Developed by Sandia National Laboratories in Livermore, the lab’s spokesman Michael Padilla said this software application is available for both mobile and traditional computing devices to swiftly assess the situation to keep the public and environment safe.
In photo above (taken by Dino Vournas), Sandia researchers (from left) Ethan Chan, Alf Morales and software developer and physicist Will Johnson demonstrate how InterSpec is used in the field.
Johnson said InterSpec updates, strengthens and integrates many radiation analysis tools and resources into a single application that is seamless and intuitive to use.
“InterSpec allows decision-makers to rapidly identify both radioisotopes and shielding materials around the source,” Johnson said. “InterSpec is also a valuable tool for laboratories and other academic and industrial settings where an accurate understanding of detected radiological material is crucial.”
For the past four years, Sandia researchers have been making InterSpec easy to use in any situation by anyone who works with radioactive material. It was created for people who have some radiation knowledge but aren’t experts. In many situations, radiation experts are not immediately available to assist law enforcement personnel and emergency responders. Using InterSpec, even people with limited analysis experience can obtain the detailed radiation information they need to make quick decisions.
“You can take the radiation data from any detector, and InterSpec will identify the radiation source, describe its shielding and calculate the radiation dose,” Walsh said. “InterSpec will also tell you if it’s dangerous for you to be around this source. The tool is amazing.”
Unlike radiation-analysis software packages that are limited to Windows systems, InterSpec runs on multiple platforms, including Windows, Mac OSX, Linux, iOS and Android, and on all web browsers.
The wide range of platforms means users in different settings can quickly exchange data and share a unified view of the data. Furthermore, InterSpec works in isolated or shielded environments with no network connectivity needed.
“We’ve made InterSpec as easy as possible to use,” Chan said. “You don’t have to spend two or three years to learn the tool. InterSpec is really simple, both in how it looks and how you use it.”
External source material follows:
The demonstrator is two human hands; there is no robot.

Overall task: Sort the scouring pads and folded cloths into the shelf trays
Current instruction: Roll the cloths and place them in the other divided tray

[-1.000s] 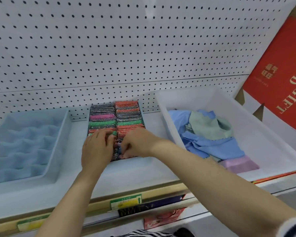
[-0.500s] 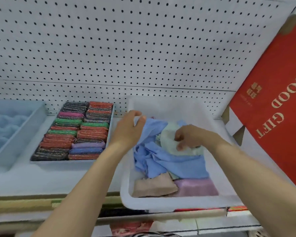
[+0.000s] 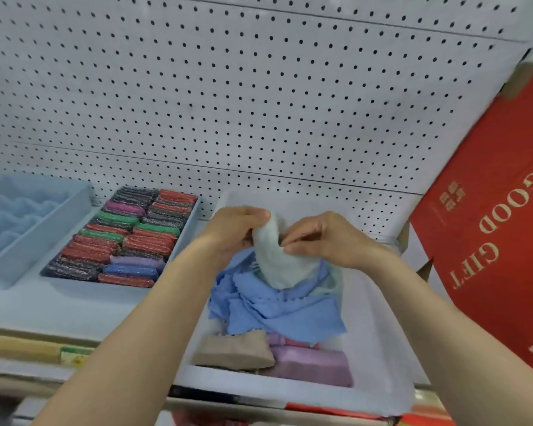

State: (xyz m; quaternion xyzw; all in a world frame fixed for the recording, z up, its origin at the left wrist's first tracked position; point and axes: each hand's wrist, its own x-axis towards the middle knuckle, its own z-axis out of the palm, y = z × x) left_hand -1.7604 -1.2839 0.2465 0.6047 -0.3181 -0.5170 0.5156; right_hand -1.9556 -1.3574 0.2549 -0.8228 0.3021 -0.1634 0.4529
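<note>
left hand (image 3: 234, 232): fingers curled, pinching the top left edge of a pale green cloth (image 3: 277, 265).
right hand (image 3: 330, 241): same deal from the other side. thumb and fingers nip the cloth's right edge, so both hands are grasping one piece.
pale green cloth: held up between the two hands over the back half of the white tray (image 3: 379, 321). its lower end hangs down onto the heap below, so it's not clear of the pile.
blue cloths (image 3: 271, 305): loose crumpled heap in the middle of that tray, right under the hands, scalloped edges all over the place. can't tell how many are in there.
tan folded cloth (image 3: 234, 353): neat, at the front left of the white tray.
lilac folded cloth (image 3: 311, 362): just beside the tan one, front right, partly tucked under the blue heap.
scouring pads (image 3: 130, 238): packed on edge in two rows, red, green, dark, purple and blue all mixed.
pad tray (image 3: 187, 232): shallow tray holding the pads, just left of the white one on the shelf (image 3: 59, 305).
blue divider tray (image 3: 71, 210): far left, wavy compartments, cut off by the frame edge.
around it: pegboard (image 3: 259, 103) behind, red gift box (image 3: 490, 241) leaning in on the right.
progress: i'd say the pad side is basically done, since that tray looks packed. cloths are early: two folded, one in hand looking about ready to get folded, and the blue heap left to do.
watch out: lifting the green one could drag a blue cloth up with it.
</note>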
InterSpec features include work tracking, the ability to view and edit metadata and automatic saving of spectrum files. The spectrum files include location-embedded metadata for visualization on a map, so users can select a geographical region of measurements.
First-time users can access InterSpec’s help system and tool tips that describe each button’s function. In addition, intuitive icons enable users to move around the app quickly.
Johnson serves on a Department of Energy team that identifies types of radiation found throughout the country. This includes federal and state inspectors who are analyzing flooded chemical plans and waste sites in Huston in the aftermath of Hurricane Harvey.
“The goal of the team is to figure out if detected radiation is a threat or not,” he explained. “InterSpec helps determine if an item is a potential threat, and if so, what kind.”
Johnson said InterSpec has helped the team respond to events in the field. “The ability to analyze data before reaching a traditional computer or in situations where only a phone or tablet could be taken has proven extremely useful.”
InterSpec can be used to help determine the source including type, strength and shielding inside sealed boxes or cargo containers.
Padilla said the Sandia team is working to make InterSpec available to people who conduct radiation measurement analysis so they can benefit from the improved workflows, capabilities and time savings of InterSpec.